At the same time, the Justice Department is in federal court, seeking to delay implementation of a ban on new roads and virtually all logging in 58.5 million acres of national forests. Those rules were adopted 3 days before Bill Clinton left office. The timber industry doesn't like them. Out the window!

But Bush's environmental assault doesn't stop there. That's just the beginning. Just last week, remember, he first forced Christie Whitman to walk the plank, reversing her commitment -- and breaking his own campaign promise -- to add carbon dioxide to the list of regulated pollutants in order to help prevent global warming. Again, science said yes. Utilities and mining companies said no. Bush suddenly changed his mind.

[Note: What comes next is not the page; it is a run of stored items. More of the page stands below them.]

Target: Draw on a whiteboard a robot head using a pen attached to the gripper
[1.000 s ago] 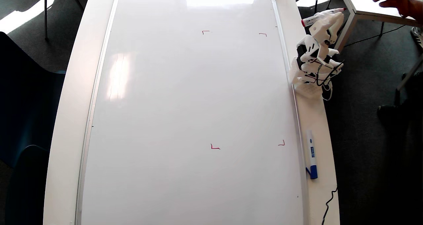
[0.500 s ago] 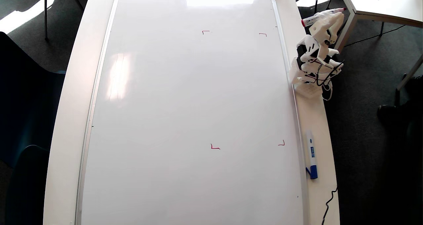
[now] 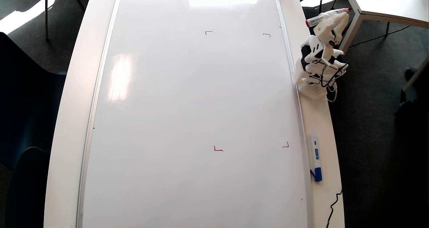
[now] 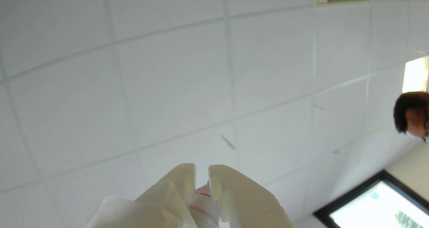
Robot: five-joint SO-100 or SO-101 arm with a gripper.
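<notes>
Whiteboard (image 3: 187,104) unchanged; claw (image 3: 335,15) still grips pen (image 3: 326,16).

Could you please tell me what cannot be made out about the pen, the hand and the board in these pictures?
- The pen, wrist view: only a sliver shows between the fingers of the hand; its tip is hidden.
- The hand, overhead view: too small to judge its grip on the pen.
- The whiteboard, overhead view: its near end is cut off by the bottom edge.
- The wrist view shows only ceiling, no board.
</notes>
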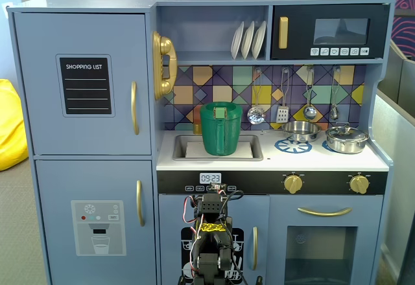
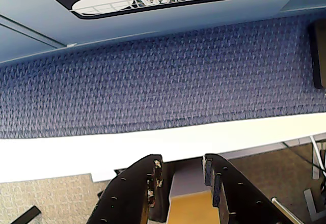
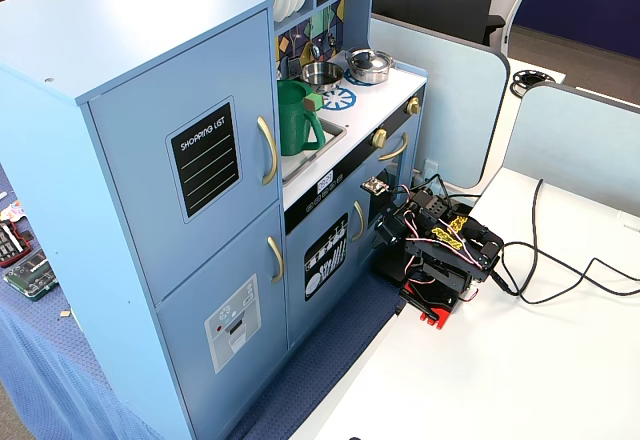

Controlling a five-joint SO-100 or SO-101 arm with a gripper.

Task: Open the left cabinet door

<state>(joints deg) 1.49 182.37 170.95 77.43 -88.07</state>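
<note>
Well below the shut left cabinet door [image 1: 83, 83] and its gold handle [image 1: 134, 107], the gripper [image 2: 182, 175] hangs slightly parted, empty.

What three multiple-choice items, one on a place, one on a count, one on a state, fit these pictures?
1. Where does the green pitcher stand?
A. in the sink
B. on the stove
C. on the shelf

2. How many white plates stand on the shelf?
A. one
B. three
C. five

3. The shopping-list door is
A. wide open
B. removed
C. shut

Key: 1 A, the pitcher sits in the sink basin. 2 B, three plates lean side by side. 3 C, the door lies flush with its gold handle untouched; the arm is folded low, away from it.
</note>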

Now Prime Minister Dick Cheney has taken the anti-global warming crusade one giant step further. Appearing on MSNBC's "Hardball" on March 21, Cheney said the solution to clean air was to bring back nuclear power plants: "If you're really serious about greenhouse gases, one of the solutions to that problem is to go back and let's take another look at nuclear power, use that to generate electricity without having any adverse consequences."

No adverse consequences? Tell that to the people of Chernobyl. Or Three Mile Island. There's a good reason why no new nuclear power plant has been authorized in the United States since 1975. But that won't stop Cheney and Bush in their zeal to destroy the planet.

Next target, of course, is the Arctic National Wildlife Refuge. No doubt Bush will soon unveil plans to hand over to big oil companies our last and greatest expanse of wilderness, first recognized and protected as a national treasure by Republican President Dwight Eisenhower. But that's not all. Department of Interior sources say Bush's energy plan will also call for new drilling off the coast of California. Damn the environment. Full speed ahead!

Now here's the spin. Bush and Cheney say they aren't out to destroy the environment, they're just out to provide a little "balance." Balance? After clear-cutting the forest, strip-mining the land, polluting the air and water and destroying the wilderness, where's the balance on the other side? There is none. There is no environment left.

George Bush has declared war on the environment. Quick! Does Ralph Nader still believe there's no difference between Bush and Gore?